> **EXERCISE OBJECTIVE**: Using the data below, work out how many lines contain "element", and report only that number.

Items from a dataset
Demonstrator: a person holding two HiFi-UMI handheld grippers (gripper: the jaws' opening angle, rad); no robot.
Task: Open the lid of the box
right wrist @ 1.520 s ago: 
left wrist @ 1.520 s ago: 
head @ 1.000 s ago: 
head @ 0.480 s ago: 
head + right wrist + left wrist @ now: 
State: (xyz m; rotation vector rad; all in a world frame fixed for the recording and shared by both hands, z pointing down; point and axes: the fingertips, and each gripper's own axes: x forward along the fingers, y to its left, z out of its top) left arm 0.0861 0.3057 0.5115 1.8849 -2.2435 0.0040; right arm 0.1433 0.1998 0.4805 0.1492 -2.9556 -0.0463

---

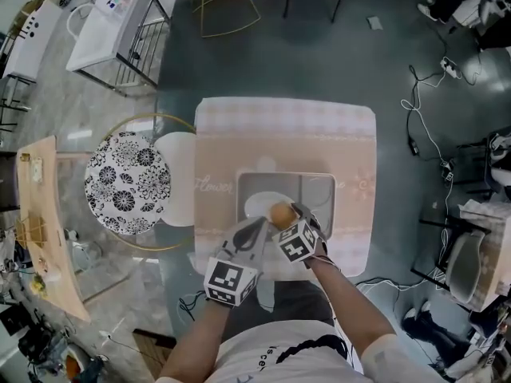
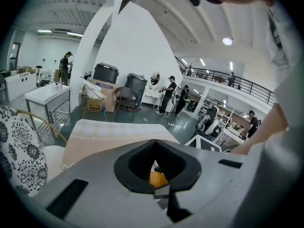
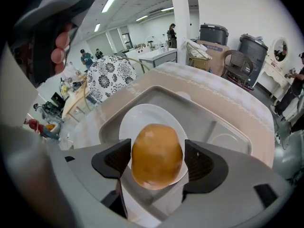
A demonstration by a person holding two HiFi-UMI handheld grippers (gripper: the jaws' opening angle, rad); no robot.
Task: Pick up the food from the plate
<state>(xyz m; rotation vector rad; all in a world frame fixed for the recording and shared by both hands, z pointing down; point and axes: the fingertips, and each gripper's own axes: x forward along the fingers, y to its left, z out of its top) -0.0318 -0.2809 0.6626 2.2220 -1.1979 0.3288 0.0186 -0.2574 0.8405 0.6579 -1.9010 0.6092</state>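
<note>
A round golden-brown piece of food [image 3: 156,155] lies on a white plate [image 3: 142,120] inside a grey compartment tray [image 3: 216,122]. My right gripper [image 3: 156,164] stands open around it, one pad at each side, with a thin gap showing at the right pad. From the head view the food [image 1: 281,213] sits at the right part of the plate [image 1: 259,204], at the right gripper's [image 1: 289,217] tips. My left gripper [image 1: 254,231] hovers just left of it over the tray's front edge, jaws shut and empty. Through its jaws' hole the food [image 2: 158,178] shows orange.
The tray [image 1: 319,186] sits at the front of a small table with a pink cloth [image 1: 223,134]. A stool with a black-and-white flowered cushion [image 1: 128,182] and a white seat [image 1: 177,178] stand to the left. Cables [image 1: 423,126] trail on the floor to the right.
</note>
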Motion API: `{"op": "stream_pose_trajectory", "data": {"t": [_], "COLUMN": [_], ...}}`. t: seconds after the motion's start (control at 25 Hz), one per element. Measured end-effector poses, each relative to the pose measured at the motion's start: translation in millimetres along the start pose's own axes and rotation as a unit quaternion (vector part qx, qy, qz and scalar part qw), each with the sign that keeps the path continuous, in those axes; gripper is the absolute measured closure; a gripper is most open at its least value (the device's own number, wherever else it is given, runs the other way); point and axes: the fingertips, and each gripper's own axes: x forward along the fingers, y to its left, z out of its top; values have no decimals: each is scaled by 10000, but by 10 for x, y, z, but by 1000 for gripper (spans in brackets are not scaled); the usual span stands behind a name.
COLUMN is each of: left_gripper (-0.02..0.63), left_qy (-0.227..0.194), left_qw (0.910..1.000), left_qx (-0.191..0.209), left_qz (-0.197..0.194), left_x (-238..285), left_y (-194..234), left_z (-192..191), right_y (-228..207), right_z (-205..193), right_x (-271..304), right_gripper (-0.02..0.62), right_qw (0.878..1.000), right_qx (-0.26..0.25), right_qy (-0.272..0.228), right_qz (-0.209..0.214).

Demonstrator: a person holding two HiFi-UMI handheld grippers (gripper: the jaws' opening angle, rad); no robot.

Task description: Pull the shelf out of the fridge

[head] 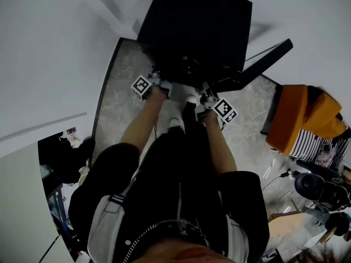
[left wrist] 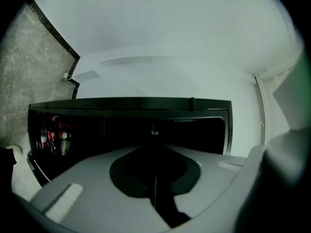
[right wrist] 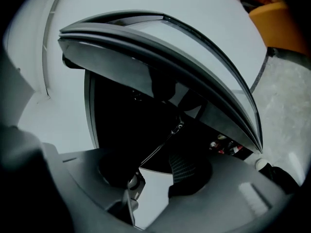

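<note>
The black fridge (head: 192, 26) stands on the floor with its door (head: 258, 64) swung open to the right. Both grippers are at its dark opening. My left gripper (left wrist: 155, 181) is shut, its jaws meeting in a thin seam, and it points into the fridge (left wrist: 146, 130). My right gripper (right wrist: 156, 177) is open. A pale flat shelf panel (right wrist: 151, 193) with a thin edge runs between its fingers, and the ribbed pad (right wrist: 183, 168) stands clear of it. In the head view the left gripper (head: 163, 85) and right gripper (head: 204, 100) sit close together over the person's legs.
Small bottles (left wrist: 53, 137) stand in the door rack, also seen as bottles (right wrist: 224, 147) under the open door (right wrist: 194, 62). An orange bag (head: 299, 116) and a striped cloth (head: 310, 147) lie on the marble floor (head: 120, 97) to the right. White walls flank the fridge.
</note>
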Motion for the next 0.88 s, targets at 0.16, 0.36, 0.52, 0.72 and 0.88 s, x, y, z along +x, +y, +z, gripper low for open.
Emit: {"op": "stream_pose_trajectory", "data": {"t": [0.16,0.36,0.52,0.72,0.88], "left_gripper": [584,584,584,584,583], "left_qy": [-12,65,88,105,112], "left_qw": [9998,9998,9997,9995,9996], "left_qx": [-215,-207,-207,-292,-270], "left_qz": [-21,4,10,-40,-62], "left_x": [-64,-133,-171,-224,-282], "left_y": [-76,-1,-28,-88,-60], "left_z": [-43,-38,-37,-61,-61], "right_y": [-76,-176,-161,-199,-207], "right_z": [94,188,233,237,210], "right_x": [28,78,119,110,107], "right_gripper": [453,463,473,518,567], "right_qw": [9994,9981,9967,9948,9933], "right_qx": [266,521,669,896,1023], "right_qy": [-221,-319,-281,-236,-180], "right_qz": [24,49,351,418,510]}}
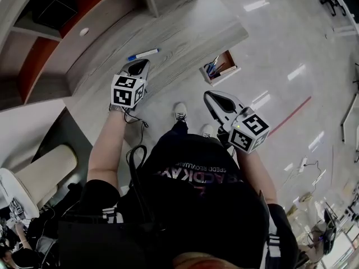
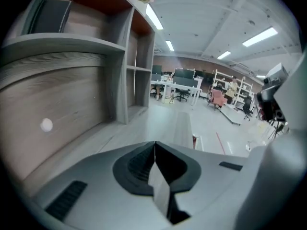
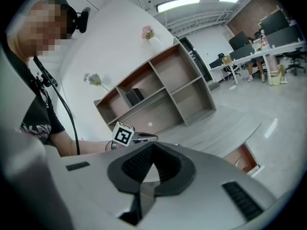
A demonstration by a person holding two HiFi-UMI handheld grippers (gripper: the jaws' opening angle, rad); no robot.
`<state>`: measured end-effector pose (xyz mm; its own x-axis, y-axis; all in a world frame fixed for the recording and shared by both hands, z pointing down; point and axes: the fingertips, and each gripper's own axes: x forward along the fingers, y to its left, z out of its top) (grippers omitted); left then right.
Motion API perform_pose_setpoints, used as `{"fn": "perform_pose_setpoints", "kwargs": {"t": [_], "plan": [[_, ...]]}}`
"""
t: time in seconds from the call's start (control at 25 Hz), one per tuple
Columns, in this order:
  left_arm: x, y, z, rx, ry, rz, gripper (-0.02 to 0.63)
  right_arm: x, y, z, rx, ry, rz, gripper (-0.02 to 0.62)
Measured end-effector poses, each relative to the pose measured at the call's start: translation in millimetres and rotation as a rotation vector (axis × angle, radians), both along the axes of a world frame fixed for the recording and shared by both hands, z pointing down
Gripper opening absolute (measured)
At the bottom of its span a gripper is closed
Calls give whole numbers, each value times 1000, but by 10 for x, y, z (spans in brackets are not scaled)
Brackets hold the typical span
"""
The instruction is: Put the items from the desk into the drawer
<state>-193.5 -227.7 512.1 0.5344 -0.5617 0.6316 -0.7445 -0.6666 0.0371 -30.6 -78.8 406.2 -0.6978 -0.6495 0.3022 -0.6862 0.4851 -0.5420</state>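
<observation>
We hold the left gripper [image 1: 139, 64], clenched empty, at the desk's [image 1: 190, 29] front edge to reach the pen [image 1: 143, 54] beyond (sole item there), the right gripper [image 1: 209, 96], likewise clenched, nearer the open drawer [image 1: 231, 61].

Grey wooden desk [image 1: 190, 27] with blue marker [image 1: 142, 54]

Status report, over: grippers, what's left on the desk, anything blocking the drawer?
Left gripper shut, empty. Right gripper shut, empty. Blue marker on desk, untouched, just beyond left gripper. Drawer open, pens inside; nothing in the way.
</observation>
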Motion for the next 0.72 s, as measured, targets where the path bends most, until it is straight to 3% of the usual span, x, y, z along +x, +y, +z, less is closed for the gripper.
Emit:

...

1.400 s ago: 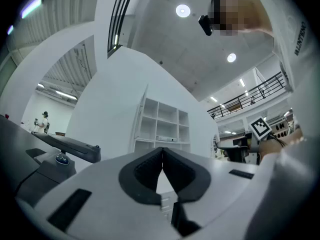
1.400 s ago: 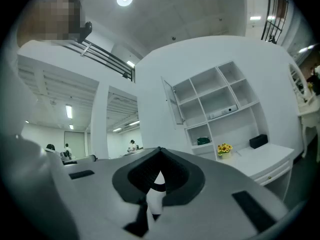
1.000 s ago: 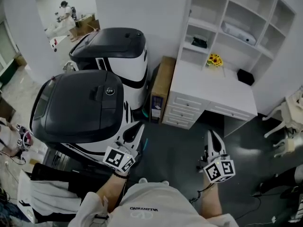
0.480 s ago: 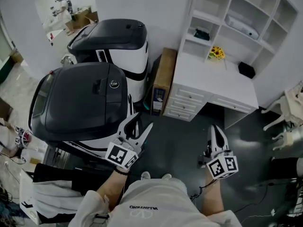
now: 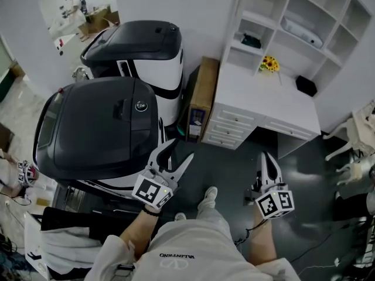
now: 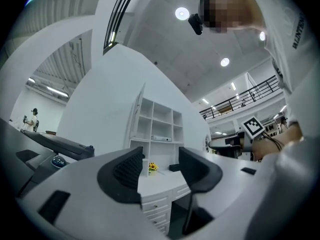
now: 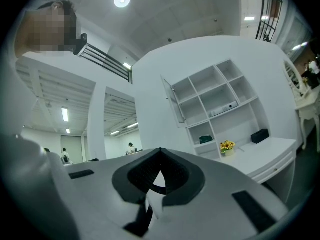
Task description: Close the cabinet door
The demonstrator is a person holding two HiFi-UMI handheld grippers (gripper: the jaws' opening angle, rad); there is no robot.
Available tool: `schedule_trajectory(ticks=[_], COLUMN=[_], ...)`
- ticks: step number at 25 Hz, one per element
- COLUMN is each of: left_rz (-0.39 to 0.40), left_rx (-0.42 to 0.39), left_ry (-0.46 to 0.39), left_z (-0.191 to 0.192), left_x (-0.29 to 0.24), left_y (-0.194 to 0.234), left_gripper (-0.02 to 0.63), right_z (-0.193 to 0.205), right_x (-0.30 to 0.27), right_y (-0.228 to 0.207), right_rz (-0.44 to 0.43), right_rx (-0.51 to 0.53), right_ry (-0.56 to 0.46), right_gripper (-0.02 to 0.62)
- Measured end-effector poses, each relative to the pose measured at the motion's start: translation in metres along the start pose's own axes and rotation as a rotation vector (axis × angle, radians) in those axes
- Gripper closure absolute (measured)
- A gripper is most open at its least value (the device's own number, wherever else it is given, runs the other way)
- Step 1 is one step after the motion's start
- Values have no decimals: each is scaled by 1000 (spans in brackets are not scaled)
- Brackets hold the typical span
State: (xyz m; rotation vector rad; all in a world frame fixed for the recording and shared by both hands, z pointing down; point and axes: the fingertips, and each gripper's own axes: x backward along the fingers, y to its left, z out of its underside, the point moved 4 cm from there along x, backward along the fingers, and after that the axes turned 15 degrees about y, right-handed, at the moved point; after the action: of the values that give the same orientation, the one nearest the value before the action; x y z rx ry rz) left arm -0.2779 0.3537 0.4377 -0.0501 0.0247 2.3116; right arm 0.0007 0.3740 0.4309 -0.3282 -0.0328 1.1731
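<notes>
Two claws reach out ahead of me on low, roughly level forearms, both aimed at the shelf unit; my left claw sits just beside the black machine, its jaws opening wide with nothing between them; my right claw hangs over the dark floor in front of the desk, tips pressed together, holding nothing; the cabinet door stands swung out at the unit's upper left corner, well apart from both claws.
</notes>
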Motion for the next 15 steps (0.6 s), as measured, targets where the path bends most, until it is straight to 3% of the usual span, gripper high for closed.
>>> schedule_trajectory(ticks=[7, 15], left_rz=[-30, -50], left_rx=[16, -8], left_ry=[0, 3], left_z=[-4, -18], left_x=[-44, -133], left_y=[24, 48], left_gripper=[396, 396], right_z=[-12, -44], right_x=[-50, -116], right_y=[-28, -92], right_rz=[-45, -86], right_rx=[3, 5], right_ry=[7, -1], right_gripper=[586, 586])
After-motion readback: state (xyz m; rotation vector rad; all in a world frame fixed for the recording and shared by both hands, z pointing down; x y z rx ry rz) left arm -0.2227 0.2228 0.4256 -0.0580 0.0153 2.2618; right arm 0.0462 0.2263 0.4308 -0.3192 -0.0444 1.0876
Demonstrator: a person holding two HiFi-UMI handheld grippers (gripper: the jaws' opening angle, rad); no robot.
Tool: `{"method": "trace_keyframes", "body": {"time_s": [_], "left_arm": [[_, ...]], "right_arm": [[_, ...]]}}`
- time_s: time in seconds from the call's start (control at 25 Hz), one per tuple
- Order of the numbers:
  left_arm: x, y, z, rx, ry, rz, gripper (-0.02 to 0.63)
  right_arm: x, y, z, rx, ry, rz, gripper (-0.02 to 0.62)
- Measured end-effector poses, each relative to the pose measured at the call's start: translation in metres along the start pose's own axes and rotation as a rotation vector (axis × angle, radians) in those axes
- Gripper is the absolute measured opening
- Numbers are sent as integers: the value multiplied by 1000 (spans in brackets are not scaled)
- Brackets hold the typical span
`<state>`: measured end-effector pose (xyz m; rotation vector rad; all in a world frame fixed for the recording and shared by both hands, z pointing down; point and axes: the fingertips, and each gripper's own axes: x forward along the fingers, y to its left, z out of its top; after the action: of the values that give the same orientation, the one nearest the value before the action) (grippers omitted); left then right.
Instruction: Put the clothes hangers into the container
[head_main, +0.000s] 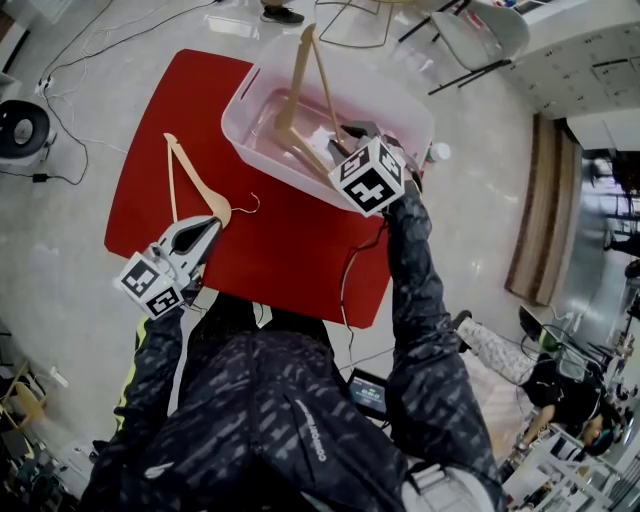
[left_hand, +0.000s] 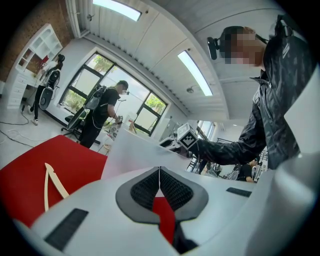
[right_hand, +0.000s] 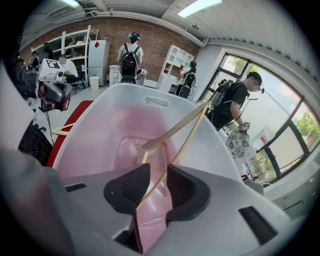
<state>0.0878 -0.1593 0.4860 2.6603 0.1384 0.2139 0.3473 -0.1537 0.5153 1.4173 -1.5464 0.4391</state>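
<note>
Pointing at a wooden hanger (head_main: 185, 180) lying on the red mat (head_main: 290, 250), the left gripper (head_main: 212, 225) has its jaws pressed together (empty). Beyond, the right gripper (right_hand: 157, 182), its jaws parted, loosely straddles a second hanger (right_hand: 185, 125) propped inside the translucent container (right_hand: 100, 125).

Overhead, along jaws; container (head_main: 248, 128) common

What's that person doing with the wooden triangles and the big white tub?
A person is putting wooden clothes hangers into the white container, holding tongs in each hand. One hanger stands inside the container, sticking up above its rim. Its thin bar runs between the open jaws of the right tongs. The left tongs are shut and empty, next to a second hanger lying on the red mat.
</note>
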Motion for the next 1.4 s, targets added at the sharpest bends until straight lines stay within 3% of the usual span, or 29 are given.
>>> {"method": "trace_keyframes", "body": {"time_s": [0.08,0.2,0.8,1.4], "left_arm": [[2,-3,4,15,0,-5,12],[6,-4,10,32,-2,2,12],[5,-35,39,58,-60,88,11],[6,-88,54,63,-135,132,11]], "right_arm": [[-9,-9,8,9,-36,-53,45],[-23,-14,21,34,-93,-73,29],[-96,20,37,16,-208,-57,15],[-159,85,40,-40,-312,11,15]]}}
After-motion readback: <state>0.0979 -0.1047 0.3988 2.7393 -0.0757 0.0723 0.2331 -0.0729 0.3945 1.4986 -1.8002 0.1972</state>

> **ANSWER FOR THE TASK**: 2